Advanced10 min
Online Evaluation: Production Monitoring
Run LLM-as-judge and code evaluators on production traces in real-time — catch quality regressions, monitor safety, and score every response without slowing down users.
Quick Reference
- →Online evaluation runs evaluators on production traces asynchronously — zero user-facing latency
- →LLM-as-judge evaluators score traces for quality, safety, tone, helpfulness in real-time
- →Code evaluators use deterministic logic (regex, keyword checks, JSON validation) for fast checks
- →Sampling rates control cost — evaluate 100% of safety checks but only 10% of quality scores
- →Filter by metadata, tool calls, or feedback to target specific trace types
- →Results appear as feedback scores in LangSmith for dashboards and alerts
Online vs.
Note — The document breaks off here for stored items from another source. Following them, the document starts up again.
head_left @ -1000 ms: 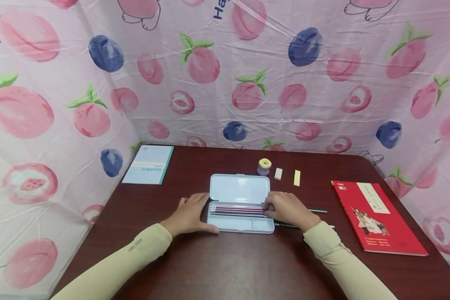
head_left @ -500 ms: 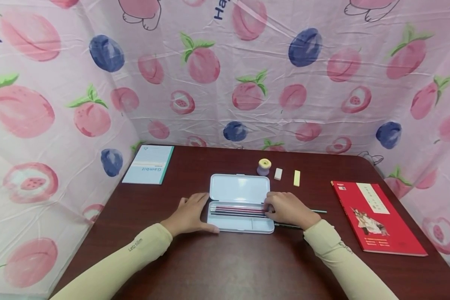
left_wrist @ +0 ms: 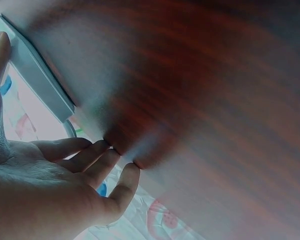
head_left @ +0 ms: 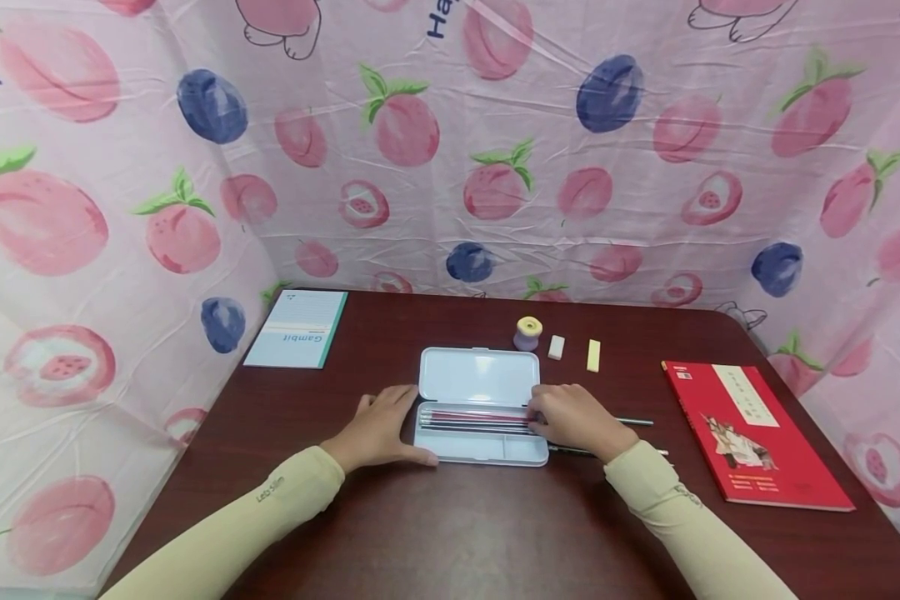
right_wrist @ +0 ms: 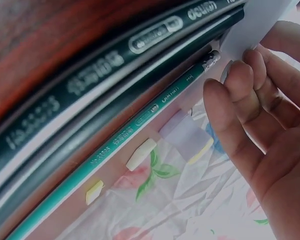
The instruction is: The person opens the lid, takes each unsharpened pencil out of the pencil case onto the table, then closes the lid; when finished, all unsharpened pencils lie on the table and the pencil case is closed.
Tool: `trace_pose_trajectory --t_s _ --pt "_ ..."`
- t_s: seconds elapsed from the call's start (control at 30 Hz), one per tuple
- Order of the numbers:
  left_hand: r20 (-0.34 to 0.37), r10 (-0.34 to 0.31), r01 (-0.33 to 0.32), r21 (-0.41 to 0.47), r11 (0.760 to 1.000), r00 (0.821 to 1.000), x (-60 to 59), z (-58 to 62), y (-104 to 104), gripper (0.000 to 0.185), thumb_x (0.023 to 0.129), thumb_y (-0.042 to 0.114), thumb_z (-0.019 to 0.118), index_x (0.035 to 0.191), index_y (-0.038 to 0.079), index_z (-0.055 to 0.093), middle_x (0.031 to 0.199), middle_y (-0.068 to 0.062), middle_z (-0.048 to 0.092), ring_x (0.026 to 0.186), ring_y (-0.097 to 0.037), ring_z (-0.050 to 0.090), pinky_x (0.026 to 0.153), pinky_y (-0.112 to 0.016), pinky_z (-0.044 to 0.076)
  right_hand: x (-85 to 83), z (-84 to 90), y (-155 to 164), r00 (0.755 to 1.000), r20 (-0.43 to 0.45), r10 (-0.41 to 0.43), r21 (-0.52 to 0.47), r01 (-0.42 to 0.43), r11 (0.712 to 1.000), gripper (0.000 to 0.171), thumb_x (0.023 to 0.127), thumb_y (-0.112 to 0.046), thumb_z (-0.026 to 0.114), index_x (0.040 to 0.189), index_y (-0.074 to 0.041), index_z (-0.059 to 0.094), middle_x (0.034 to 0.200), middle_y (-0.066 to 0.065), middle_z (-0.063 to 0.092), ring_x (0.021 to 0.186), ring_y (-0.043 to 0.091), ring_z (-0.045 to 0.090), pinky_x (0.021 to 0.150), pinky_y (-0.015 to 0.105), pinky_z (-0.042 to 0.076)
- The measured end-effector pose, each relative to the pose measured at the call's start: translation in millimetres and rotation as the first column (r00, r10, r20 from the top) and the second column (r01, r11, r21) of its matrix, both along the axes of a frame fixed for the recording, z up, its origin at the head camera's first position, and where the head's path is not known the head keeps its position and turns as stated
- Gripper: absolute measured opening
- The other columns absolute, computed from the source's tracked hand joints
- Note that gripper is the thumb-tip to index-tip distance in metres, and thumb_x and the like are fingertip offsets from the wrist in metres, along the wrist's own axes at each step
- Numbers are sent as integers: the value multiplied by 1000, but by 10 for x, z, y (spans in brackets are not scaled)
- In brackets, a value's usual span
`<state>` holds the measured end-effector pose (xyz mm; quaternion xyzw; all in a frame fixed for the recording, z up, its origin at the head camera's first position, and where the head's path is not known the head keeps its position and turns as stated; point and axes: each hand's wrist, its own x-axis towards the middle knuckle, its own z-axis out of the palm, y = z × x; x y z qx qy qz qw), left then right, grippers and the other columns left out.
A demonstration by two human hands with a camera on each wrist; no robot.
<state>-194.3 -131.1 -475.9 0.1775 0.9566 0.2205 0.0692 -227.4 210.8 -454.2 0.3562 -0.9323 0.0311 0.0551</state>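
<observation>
A pale blue metal pencil case lies on the dark wooden table with its lid raised back. Several red and dark striped pencils lie side by side in its long rear compartment. My left hand rests at the case's left end, thumb by the front corner; the left wrist view shows straight-ish fingers touching the tabletop. At the right end my right hand reaches in over the pencil ends, fingers curled at the case wall. What its fingertips grip is hidden.
Right of the case lie a green pencil and dark green pencils, partly under my right wrist. Behind stand a yellow-and-purple round pot, a white eraser and a yellow strip. A red book lies right, a notebook left.
</observation>
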Motion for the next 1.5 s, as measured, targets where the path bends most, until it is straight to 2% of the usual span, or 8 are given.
trace_pose_trajectory --t_s 0.43,0.7,0.97,1.37,1.5 --pt "-6 -16 15 -3 1000 1000 -8 0 9 129 70 74 89 165 4 37 167 -14 45 156 -33 39 115 -58 34 77 -31 33 996 -82 -19 -32 16 999 11 81 -24 94 86 -18 85 72 -9 63 59 2 49 58 23 46" --pt "-3 -9 9 -18 1000 1000 -6 -4 8 129 70 75 88 165 5 36 168 -13 45 157 -32 39 114 -56 35 99 -70 89 990 -138 24 -79 -35 996 8 82 -19 92 85 -19 85 73 -9 64 60 3 57 57 25 48" --pt "-6 -3 3 -22 1000 1000 -1 -19 12 129 70 76 88 165 6 36 168 -13 44 157 -31 39 114 -56 34 131 -85 133 988 -155 10 -109 -27 994 10 83 -18 92 91 -17 86 83 -5 73 68 8 68 63 28 57" --pt "-9 8 -8 -4 1000 1000 1 -9 23 129 69 74 89 164 5 38 167 -13 46 155 -32 40 114 -57 34 204 -67 242 981 -196 -20 -152 -11 988 16 78 -16 96 91 -15 87 75 -6 67 62 5 61 59 23 53" --pt "-9 11 -11 -3 1000 1000 1 -11 31 129 69 74 90 164 5 38 166 -13 46 155 -32 40 113 -57 35 222 -82 306 980 -197 -28 -160 -4 987 16 78 -16 97 90 -15 86 75 -6 68 63 5 63 60 24 55"
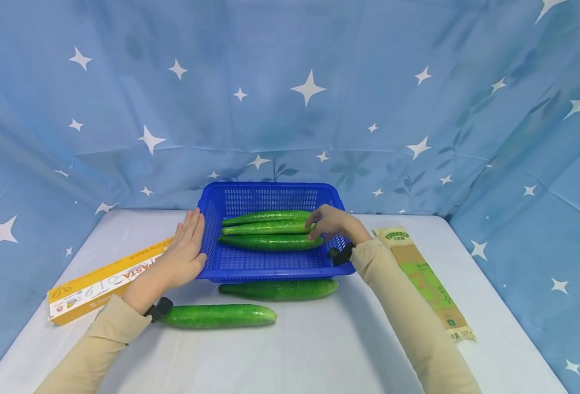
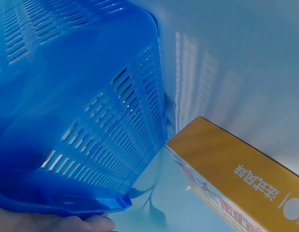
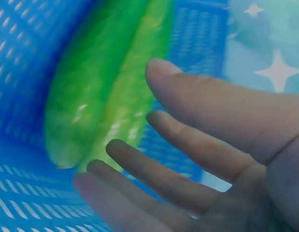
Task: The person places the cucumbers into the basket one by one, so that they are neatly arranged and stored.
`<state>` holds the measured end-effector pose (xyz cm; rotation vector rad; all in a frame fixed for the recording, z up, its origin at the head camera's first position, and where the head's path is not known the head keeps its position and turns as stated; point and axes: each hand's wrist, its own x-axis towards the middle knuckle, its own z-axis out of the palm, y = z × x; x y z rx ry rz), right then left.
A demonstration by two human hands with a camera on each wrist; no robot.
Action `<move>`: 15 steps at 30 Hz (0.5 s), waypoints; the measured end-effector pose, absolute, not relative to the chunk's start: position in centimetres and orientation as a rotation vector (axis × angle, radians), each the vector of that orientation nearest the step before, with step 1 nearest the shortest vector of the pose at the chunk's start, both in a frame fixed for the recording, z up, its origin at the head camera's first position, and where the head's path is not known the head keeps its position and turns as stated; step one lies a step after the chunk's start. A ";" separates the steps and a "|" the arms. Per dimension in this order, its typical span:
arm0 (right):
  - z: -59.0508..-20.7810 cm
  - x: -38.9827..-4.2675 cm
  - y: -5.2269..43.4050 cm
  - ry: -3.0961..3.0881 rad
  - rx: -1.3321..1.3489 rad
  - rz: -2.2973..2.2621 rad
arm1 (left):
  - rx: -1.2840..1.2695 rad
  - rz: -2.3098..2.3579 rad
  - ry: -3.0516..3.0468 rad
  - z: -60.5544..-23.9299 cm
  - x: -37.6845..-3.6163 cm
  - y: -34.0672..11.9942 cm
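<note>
Three cucumbers (image 1: 270,230) are already lying side by side in the basket (image 1: 270,265), while two more are still waiting on the desk (image 1: 319,345): one (image 1: 278,289) just in front of the basket's near rim, the other (image 1: 219,316) a little nearer the person, beside the left wrist. So, judging by how things lie, the loading is a bit over halfway along. The left hand (image 1: 185,251) is pressing flat against the basket's left wall, fingers straight and holding nothing. The right hand (image 1: 330,221) is reaching into the basket at the right ends of the cucumbers, its fingers (image 3: 188,140) loosely spread and relaxed; the right wrist view is showing them apart from the nearest cucumber, not gripping it. The basket is rigid blue plastic, rectangular, its walls and floor perforated with slots. The cucumbers are long, smooth-skinned and glossy, tapering to rounded tips. A long yellow cardboard box (image 1: 98,287) is lying left of the basket, a flat paper packet (image 1: 425,282) right of it, both on the pale, smooth desk.
</note>
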<state>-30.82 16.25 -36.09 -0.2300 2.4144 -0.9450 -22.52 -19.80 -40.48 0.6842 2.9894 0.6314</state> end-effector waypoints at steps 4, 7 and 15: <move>-34.4 -29.7 16.5 2.505 -0.349 -0.943 | 0.684 0.628 2.993 -40.5 -22.6 -19.8; -33.2 -28.4 16.5 2.571 -0.461 -0.971 | 0.682 0.628 2.992 -40.4 -22.6 -19.8; -30.9 -22.9 15.2 2.740 -0.775 -1.188 | 0.679 0.615 2.992 -40.5 -22.6 -19.8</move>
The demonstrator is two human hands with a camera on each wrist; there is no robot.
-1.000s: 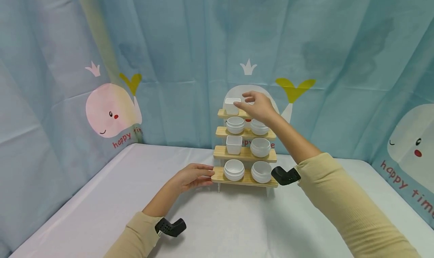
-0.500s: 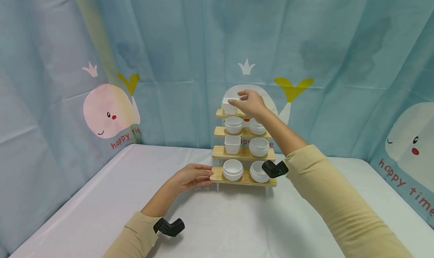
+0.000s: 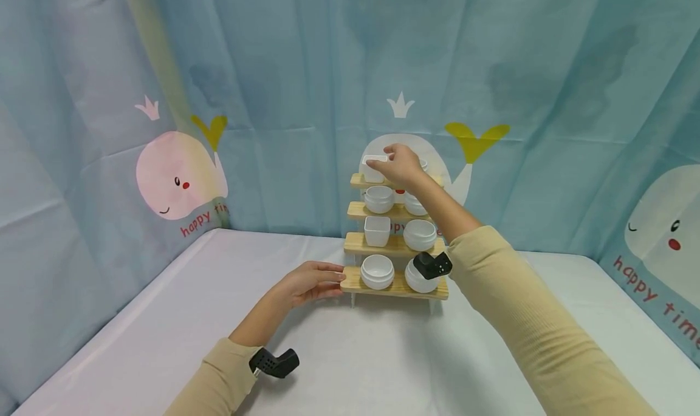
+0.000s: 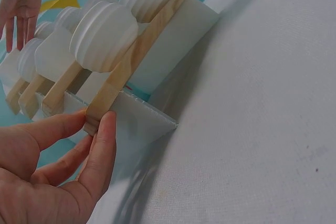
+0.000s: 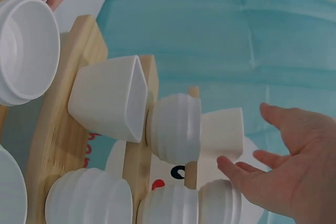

Offline Evaluation
Production traces → sampled evaluators (LLM judge + code + safety) → dashboard + alerts
| Aspect | Offline Evaluation | Online Evaluation |
|---|---|---|
| When | Before deployment (CI/CD) | After deployment (production) |
| Data | Curated datasets with expected outputs | Real user traces without reference answers |
| Purpose | Regression testing, benchmarking | Quality monitoring, anomaly detection |
| Latency impact | None (separate pipeline) | None (async, post-response) |
| Cost model | Fixed (dataset size × evaluator cost) | Variable (traffic × sampling rate × evaluator cost) |
| Feedback loop | Fix before deploy | Alert, investigate, hotfix |
Both are essential
Offline eval catches known issues before deployment. Online eval catches unknown issues in production — novel query patterns, edge cases in real data, and gradual quality drift that curated datasets miss.